And then post that, you're going to create this, encapsulate this as a request, an AWS request, and basically send this request as a POST operation.
So that's it. Whenever the agent decides to call the search web tool, it would go through this process. It would have the response, and the response is being sent to the LLM for further decision making as to whether it needs to further call tools or whether it needs to just curate the response and provide an output to the user. That's a decision that is left with the LLM to decide in this case.
Now I want to show you how this comes together when you run it. In this particular case, we need to have an example of the query. So the query here is, "How has AWS's approach to sustainability and green computing evolved, particularly focusing on their commitment to run on 100% renewable energy?" So that's a query we're going to be providing to this agent, and we're going to have the agent run. I'm going to show you the screenshots of the run in this case.
Firstly, once you run this, it would actually try to figure out, "Hey, do I have the information, or do I need to go and use the tools that are available?" The green is the JSON output of what the LLM has determined. It's determined that it needs to actually invoke the search web tool that it has available, and it's also formed a query that is different to the query that we have in order to determine what it's going to be searching the web for. So in this case, it says it wants to search the web with the information "AWS Amazon Web Services, sustainability, renewable energy, 100% commitment progress." So this is the determination of the LLM saying, "I've seen the query, and I'm going to be using this tool, and the tool is going to be used with this argument." It's formed its own argument.
This tool is going to be invoked through, as I said, Amazon Bedrock AgentCore Gateway and Tavily's tool, and it returns with information. Now you see a dense piece of text because it brings back search results from the Internet relating to that argument, relating to that query. In this particular case that you see, there is information around the Amazon Web Services sustainability, renewable energy commitments, URLs so that you can have citations and linkage to the original material, as well as text.

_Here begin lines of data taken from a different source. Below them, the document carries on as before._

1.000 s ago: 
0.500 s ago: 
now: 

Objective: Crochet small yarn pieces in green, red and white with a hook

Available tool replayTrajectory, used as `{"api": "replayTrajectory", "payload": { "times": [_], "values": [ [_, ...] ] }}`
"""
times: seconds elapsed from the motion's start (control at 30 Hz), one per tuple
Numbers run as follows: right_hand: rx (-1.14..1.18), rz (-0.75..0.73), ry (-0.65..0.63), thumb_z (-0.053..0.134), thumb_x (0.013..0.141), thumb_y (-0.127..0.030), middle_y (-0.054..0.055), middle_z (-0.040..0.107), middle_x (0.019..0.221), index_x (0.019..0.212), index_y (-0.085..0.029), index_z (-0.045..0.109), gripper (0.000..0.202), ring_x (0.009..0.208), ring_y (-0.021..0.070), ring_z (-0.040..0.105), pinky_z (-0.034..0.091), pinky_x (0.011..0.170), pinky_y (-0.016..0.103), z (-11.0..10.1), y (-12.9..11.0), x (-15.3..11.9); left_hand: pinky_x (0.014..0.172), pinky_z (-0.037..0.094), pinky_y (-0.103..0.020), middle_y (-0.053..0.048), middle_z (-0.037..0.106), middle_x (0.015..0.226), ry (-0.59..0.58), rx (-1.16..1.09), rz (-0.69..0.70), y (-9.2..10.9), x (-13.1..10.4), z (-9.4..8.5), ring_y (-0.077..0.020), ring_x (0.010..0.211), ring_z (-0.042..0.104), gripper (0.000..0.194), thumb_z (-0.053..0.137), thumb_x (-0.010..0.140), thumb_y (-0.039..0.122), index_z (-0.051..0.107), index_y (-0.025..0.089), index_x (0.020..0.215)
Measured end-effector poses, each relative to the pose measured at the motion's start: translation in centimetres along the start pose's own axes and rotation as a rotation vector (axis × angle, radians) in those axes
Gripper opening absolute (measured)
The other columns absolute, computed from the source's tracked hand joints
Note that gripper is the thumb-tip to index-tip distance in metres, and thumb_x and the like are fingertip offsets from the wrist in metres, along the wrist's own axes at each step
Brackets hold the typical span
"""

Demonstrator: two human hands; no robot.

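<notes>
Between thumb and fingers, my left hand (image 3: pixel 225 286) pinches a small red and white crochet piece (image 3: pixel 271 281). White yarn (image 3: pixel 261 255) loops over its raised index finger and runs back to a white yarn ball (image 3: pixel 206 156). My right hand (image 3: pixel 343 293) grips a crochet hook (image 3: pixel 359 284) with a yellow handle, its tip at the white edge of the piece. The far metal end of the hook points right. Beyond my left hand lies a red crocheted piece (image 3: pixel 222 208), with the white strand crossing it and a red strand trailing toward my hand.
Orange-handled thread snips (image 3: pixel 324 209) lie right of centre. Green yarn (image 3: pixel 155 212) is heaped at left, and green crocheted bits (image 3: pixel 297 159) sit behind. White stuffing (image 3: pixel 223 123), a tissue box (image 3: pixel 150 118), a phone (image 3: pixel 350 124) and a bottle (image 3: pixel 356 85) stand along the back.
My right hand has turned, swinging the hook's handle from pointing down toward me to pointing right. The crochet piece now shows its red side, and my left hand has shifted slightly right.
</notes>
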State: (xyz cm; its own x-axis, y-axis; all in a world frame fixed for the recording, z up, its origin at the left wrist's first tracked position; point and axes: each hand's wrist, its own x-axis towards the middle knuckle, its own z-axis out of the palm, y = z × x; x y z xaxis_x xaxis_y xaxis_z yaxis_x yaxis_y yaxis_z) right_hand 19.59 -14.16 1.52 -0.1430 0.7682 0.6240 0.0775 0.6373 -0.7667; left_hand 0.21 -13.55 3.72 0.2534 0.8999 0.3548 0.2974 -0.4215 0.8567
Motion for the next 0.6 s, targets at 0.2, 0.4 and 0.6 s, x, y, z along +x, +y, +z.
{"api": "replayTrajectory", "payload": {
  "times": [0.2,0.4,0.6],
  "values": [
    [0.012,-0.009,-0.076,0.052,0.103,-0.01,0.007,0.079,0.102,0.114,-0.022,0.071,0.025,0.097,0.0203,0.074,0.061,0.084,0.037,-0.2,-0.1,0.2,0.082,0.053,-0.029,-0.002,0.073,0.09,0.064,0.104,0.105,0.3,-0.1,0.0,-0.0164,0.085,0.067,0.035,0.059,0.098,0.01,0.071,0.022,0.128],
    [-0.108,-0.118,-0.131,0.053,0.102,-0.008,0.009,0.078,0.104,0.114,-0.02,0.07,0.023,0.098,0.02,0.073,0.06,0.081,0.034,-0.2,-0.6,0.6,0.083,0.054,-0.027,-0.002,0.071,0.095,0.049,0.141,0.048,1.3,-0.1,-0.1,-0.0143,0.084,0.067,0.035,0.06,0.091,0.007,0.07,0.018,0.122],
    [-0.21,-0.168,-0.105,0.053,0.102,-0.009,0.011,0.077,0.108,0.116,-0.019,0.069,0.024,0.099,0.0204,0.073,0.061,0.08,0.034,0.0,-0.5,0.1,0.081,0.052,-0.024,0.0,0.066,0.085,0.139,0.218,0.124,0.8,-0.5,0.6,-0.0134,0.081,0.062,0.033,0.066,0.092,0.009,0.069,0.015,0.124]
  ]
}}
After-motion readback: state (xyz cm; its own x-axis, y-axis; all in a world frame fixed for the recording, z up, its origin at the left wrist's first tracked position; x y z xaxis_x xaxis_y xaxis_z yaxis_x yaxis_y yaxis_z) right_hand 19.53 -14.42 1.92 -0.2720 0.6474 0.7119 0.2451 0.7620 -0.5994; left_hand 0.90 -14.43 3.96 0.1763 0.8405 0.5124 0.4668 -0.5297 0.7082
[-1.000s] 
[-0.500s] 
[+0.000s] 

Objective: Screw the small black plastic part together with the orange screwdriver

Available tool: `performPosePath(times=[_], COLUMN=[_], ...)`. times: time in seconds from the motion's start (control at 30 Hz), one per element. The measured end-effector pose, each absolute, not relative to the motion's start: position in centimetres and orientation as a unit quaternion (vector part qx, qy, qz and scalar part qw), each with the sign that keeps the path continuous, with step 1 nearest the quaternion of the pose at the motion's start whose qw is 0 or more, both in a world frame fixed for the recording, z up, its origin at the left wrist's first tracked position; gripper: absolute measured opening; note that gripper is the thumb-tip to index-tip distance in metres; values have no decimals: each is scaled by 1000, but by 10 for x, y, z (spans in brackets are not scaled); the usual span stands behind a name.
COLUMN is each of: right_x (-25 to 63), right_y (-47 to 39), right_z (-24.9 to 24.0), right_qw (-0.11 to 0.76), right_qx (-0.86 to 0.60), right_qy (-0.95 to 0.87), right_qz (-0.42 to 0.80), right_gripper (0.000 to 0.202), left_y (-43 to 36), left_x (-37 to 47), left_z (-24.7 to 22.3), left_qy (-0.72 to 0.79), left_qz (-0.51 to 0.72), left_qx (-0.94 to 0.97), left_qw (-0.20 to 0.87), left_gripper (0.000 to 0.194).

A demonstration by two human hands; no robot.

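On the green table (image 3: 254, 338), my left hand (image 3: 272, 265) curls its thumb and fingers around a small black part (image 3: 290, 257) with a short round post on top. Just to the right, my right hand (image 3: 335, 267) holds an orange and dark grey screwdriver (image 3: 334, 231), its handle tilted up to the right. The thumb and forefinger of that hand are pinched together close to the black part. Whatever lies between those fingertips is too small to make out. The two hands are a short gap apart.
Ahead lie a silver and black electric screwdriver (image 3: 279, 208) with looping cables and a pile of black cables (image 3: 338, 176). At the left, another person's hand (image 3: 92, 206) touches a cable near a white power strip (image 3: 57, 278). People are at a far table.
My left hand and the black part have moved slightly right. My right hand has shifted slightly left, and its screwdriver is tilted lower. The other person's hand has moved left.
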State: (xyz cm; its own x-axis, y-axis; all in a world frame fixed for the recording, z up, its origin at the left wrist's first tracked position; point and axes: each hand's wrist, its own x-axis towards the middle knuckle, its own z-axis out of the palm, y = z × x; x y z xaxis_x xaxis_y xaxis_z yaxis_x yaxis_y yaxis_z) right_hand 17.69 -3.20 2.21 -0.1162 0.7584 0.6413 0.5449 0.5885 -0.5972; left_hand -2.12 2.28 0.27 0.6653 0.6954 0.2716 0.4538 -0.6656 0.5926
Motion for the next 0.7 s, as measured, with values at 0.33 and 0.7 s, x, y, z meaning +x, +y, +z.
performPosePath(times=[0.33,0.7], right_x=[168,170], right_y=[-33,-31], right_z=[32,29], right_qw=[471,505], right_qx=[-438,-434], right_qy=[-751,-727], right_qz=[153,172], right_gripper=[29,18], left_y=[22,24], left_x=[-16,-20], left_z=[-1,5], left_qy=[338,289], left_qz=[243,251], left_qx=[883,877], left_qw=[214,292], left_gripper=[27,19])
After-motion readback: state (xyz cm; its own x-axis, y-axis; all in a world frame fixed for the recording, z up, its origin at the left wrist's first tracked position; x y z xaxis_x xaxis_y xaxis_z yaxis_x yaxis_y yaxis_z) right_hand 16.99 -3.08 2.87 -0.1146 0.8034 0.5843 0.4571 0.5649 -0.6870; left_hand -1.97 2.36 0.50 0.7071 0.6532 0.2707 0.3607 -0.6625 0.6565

Now I'm not going to read over this text, but what I'll highlight is ultimately the LLM processes information combined with the S3 information that it has, and it brings it and provides this raw format in JSON, which can be processed further in order to have a much more human-readable text. But in this case, the output that is provided is based on the web search results. "I can provide a comprehensive overview of AWS's approach to sustainability and green computing. Renewable energy commitment: AWS has achieved its 100% renewable energy goal seven years ahead of scheduled target in 2021." I'm not going to read the whole text, but as you can see, three steps. Step one, we provided the query. Step number two, it determined which tools to call and which parameters to provide for each one of those tools. Step number three, it curated the responses and provided a response as an outcome.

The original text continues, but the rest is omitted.